Coming from my background into supply teaching was a major culture shock. I had expected to be engaged in real teaching work, but on several occasions I was being used as an over-qualified child-minder. Not that the pupils themselves could recognise this, because in the vast majority of schools, where I was engaged, the pupils would ask me whether I was qualified (as if the agencies would dare send anybody unqualified). The school staff were very respectful in this area, but the pupils, perhaps from previous experiences, would question my qualifications often as soon as I introduced myself. However, the agencies had a different agenda. Although they require their teachers to register with specific teaching subjects (in my case I selected Business Studies and IT as the most likely subjects, where I could find work in schools) they sometimes asked me to cover at schools for subjects in which I knew nothing e.g. design and technology. In one or two cases, schools were also asking me to cover for classes, not only where I knew nothing, but in subjects, where with a bit of personal questioning, they had no right to place me, e.g. imagine asking a Jewish teacher in a Church of England School to teach religious education on the topic of Mass. That was me, who does not even believe in the concepts of Christianity. I handled that class by letting the students carry on with personal study on anything they liked, as long as they behaved themselves, which they did. On another occasion I was asked to teach an art class-where my skills at art can be expressed as obtaining 5% in an end of year exam. In contrast one of the most enjoyable occasions was when I was given a maths class to cover, where I was able to demonstrate my numeracy skills by having a race with the students by adding up columns of figures (selected by the pupils) in my head, while they used calculators (a lovely party trick, in which I won overwhelmingly). I was able to prove why it is unsafe to rely on calculators and to demonstrate the benefits of doing sums in their head.
To be fair to most of the schools, in most of the classes I was provided with pre-set work to distribute, where students could just carry on from their pre-set instructions.
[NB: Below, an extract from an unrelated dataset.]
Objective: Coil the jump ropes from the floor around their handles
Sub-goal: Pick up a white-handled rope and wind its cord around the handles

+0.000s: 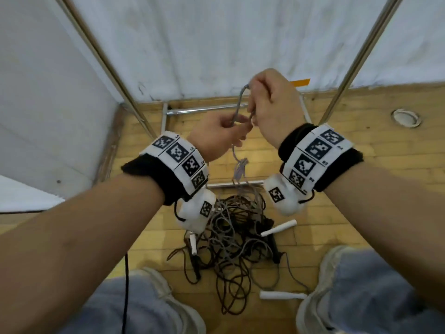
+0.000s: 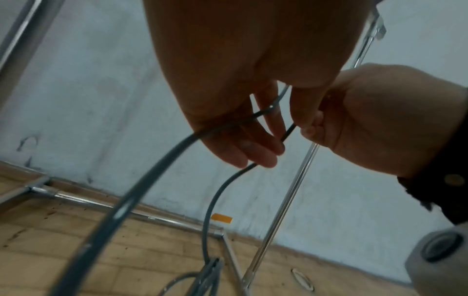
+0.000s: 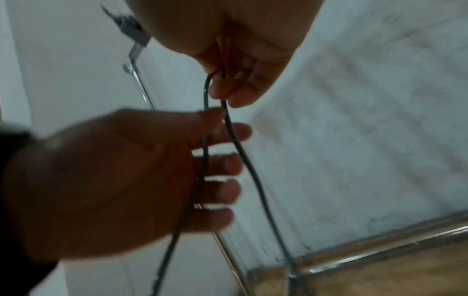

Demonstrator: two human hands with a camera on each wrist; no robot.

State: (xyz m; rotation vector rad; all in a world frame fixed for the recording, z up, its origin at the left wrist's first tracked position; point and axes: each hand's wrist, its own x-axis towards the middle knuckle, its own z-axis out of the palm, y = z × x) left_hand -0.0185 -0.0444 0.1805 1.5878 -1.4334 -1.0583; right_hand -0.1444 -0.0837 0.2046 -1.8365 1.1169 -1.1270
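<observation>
Head view shows the yellow-brown wooden plank floor [image 1: 337, 165] under me, walled by white sheeting [image 1: 216, 44] on a shiny metal tube frame [image 1: 204, 111]. Between my pale sneakers [image 1: 320, 280] lies a tangled heap of grey and dark brown jump ropes [image 1: 231, 239], with white cylindrical handles [image 1: 279, 228] poking out at its edges. From that heap one thin grey rope [image 1: 237, 109] rises to my hands, held well above the floor. My right hand [image 1: 272, 104] is the higher one; its curled fingers pinch the top of a narrow loop in this rope. My left hand [image 1: 216, 133] sits just below and touching it, thumb and forefinger pinching the same rope while the other fingers stay loosely spread. Below my left hand the strand hangs down through a small bunched knot [image 1: 240, 168] into the heap.
</observation>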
At least this was organised, but it did not provide me with the stimulus of teaching anything. Far better on the rare, but fortunately lengthy bookings, where I was teaching my chosen subjects and was able to provide my own material towards their syllabus.
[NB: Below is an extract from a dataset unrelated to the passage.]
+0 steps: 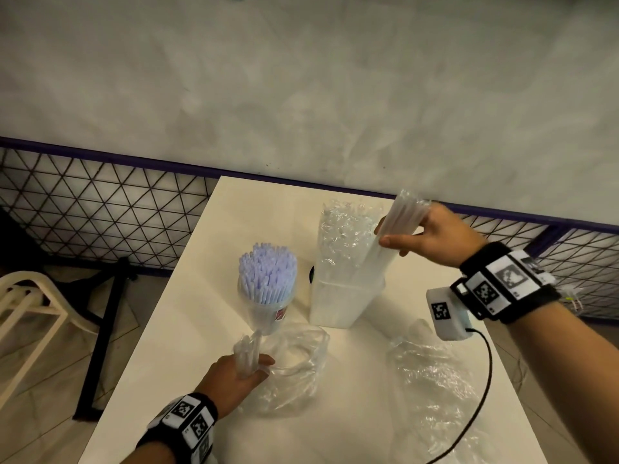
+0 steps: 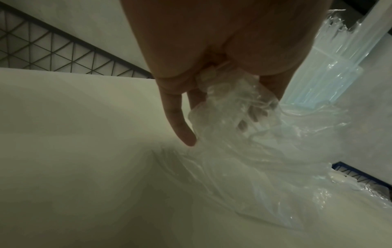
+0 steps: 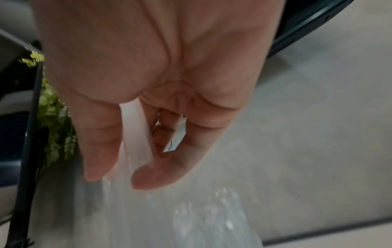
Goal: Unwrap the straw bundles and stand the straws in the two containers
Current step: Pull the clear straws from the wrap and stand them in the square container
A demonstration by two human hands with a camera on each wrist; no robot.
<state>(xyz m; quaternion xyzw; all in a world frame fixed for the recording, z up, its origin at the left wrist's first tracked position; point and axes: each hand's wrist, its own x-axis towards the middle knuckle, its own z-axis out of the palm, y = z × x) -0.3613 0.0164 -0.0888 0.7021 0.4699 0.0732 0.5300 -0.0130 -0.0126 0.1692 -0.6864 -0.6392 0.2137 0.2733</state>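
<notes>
On the cream table [image 1: 207, 296] stands a round clear cup [image 1: 268, 306] packed with upright lilac straws [image 1: 268, 269]. To its right a rectangular translucent container [image 1: 345, 303] holds clear-wrapped straws. My right hand [image 1: 388, 236] grips a bundle of whitish straws [image 1: 398, 216] that slants down into that container; the same straws [image 3: 137, 134] run between thumb and fingers of the right hand [image 3: 123, 172]. Near the table's front, my left hand [image 1: 258, 366] clutches a crumpled clear wrapper [image 1: 294, 363], one twisted end poking up. The left hand [image 2: 218, 129] bunches that wrapper [image 2: 254, 159] just above the tabletop.
A second empty wrapper [image 1: 432, 390] lies at the front right, crossed by a black cable [image 1: 484, 380]. A black mesh fence [image 1: 100, 209] and a grey wall back the table. A white chair [image 1: 20, 303] and a black stand [image 1: 104, 329] sit off the left edge.
</notes>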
Referring back to the culture shock, this comes in the form of the behaviour of the pupils and how different schools handle these matters. In my very first class, a school in Harlow, the class welcomed me by throwing paper aeroplanes about the classroom, a couple of which hit me in the face. Not only had I little experience of disruptive students, I also had no formal training. One can only sink or swim, and it is vital to learn as quickly as possible. I have always been fairly street-wise, having been brought-upon Hackney schools in the early sixties, but had never seen anything like this in front of the teachers, who were generally (but not always) strict and would threaten with the cane for so much as looking at a teacher even in a scared way that the teacher disapproved. The pupils in my class at school, during the height of the Krays were budding protection racketeers (seriously) and we also had a dog race fixer, who put chewing gum in a paw. During a fight in the “private study room”, one of the pupils in my year threw a jack-knife into my foot and when the headmaster asked him what job he was going into he said “Hackney Police Force”. I digress. So the way I handled my first supply class was to prevent them leaving the room at the end of the lesson until they had made the room look tidy-no matter who had made the mess. This was pupils taking responsibility as a team
Coincidentally, I have found that in respect of misbehaviour, it always seemed to happen when I worked in schools in a borough beginning with the letter “H”. Harlow, Havering, Hackney, Hornsey, a nice job for Eliza Doolittle here. More about the behavioural issues in the next article.
Because of the behaviour of some of the pupils, I have had enough of supply teaching and will hopefully never go back to it, until I am really destitute.